The lesson for executives is that it’s important to look beyond revenue or basic market share data to determine whether or not a would-be disruption is a legitimate threat. If the U.S. Postal Service had measured its market share of “pieces of communication” (which, it very well might have) it would have noticed sharp share declines even as its revenue was increasing. Similarly, while Digital Equipment Corp. might have felt great that its revenues went up from $3 billion to $11 billion during the 1980s, that growth paled in comparison to the explosive growth in the personal computer market.
Another Big Switch in the offing might be television viewership. I remember an executive from a leading cable broadcaster telling me a couple of years ago, “This YouTube thing is all hype. You add up all the hours ever spent on YouTube, and it’s less aggregate time then one night of primetime.”
That’s correct, and while television ratings have declined over the past few years, they haven’t fallen off a cliff. But I have observed my own family’s habits shifting. We increasingly watch content on portable devices and our computers. For the most part, this viewing is additive, but you can see the Big Switch coming. I hope that cable executive is looking at share the right way, and responding accordingly.

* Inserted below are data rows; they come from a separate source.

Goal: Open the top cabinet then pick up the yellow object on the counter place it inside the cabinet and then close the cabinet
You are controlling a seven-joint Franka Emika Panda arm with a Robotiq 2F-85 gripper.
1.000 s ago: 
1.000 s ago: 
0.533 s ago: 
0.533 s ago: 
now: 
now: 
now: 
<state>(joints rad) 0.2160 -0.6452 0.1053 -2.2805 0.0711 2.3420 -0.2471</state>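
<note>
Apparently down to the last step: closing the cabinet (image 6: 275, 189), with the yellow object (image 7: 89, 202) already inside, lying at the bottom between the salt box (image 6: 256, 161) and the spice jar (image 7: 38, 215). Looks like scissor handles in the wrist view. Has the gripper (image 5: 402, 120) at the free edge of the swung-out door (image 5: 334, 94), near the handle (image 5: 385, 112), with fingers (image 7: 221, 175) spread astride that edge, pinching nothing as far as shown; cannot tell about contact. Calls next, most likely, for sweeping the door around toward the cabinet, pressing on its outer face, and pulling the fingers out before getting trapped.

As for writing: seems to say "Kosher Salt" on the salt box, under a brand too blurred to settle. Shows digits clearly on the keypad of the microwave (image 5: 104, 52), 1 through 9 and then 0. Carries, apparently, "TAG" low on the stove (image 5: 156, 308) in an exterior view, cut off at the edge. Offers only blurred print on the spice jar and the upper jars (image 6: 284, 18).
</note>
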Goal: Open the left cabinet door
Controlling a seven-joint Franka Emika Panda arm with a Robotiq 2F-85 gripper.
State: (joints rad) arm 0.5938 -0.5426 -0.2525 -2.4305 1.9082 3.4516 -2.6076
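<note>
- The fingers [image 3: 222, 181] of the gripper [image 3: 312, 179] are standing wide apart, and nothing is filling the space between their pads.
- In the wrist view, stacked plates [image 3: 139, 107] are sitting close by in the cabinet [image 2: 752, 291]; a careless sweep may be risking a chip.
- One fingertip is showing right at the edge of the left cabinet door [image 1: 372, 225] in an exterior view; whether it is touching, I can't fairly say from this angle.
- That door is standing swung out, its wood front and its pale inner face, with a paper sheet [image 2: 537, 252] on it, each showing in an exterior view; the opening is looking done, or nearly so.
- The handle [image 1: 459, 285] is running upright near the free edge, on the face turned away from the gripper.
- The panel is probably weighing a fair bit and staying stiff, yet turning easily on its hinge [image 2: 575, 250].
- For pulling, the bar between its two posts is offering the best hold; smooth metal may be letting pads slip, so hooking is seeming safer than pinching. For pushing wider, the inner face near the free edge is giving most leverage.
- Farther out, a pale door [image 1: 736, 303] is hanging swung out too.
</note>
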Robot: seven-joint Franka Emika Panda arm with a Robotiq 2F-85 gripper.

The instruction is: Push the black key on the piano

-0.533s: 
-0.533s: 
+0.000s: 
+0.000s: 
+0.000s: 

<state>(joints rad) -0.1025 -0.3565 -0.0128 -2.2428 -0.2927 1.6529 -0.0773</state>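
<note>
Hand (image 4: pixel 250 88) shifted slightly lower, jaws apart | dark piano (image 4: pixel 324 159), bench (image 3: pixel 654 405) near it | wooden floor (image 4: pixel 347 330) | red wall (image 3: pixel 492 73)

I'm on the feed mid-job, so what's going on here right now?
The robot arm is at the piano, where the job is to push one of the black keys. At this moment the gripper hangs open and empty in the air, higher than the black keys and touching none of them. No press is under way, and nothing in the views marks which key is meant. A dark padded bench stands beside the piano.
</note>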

Spotting transformation requires looking beyond the traditional boundaries of your business. Growing revenues can hide a looming threat that demands your immediate attention.
To spot transformational trends early, companies need to experience the peripheries of their industry. True transformation rarely comes from out of the blue. The right questions and the right approach can help companies confidently spot the trends that have the biggest potential to shake up their markets, and respond accordingly.
Start with peripheral customers or “lead users.” These on-the-cutting-edge users can often be powerful sources of innovation insights as their unique needs lead to them kludging together novel solutions. Young customers often are the first to snatch up new technologies because they don’t have to unlearn engrained behaviors. Consider customers facing extreme constraints as well.
Also investigate peripheral companies. Look to interesting startup companies or established companies that could one day edge into your market. Avoid the temptation to limit yourself to traditional industry demarcations. As markets increasingly converge and collide, odds are high that the company that will transform your industry will start in a completely different industry. Investigate companies that are solving similar problems that you solve for your customers. Pay particular attention to those companies that are solving those problems in different ways, or targeting completely different customer groups (A new breed of retail letter bomb | Alan Kohler | Commentary …)
At these peripheries, watch carefully for early signs of transformation. One clear sign is the coupling of a solution that makes it simpler for people to address an identified pain point with a business model that looks unattractive to historical market leaders. Remember that transformation starts innocently, so ask what developments would indicate an accelerating pace of change.
Getting to the periphery not only helps to spot transformation early, it exposes leaders to new mindsets that support the pursuit of innovation and growth. For example, my client visited a range of startup companies as well as more established, but non-competitive industry disruptors (for example, a supplier). Leaders returned from these visits with a number of interesting insights. One observed how the fear of running out of cash motivated incredible creativity in startup enterprises. Another noted how a representative of a mid-sized, young company expressed an interesting tension: he boasted of his firm’s egalitarian culture while admitting, “The boss really should be telling you these things.” Several commented about how deeply committed leaders were to innovation. Almost all had a maniacal customer focus.
You won’t get these kinds of insights hobnobbing with the usual suspects at industry trade events. Find ways to get to the periphery to better prepare yourself for the transformations to come.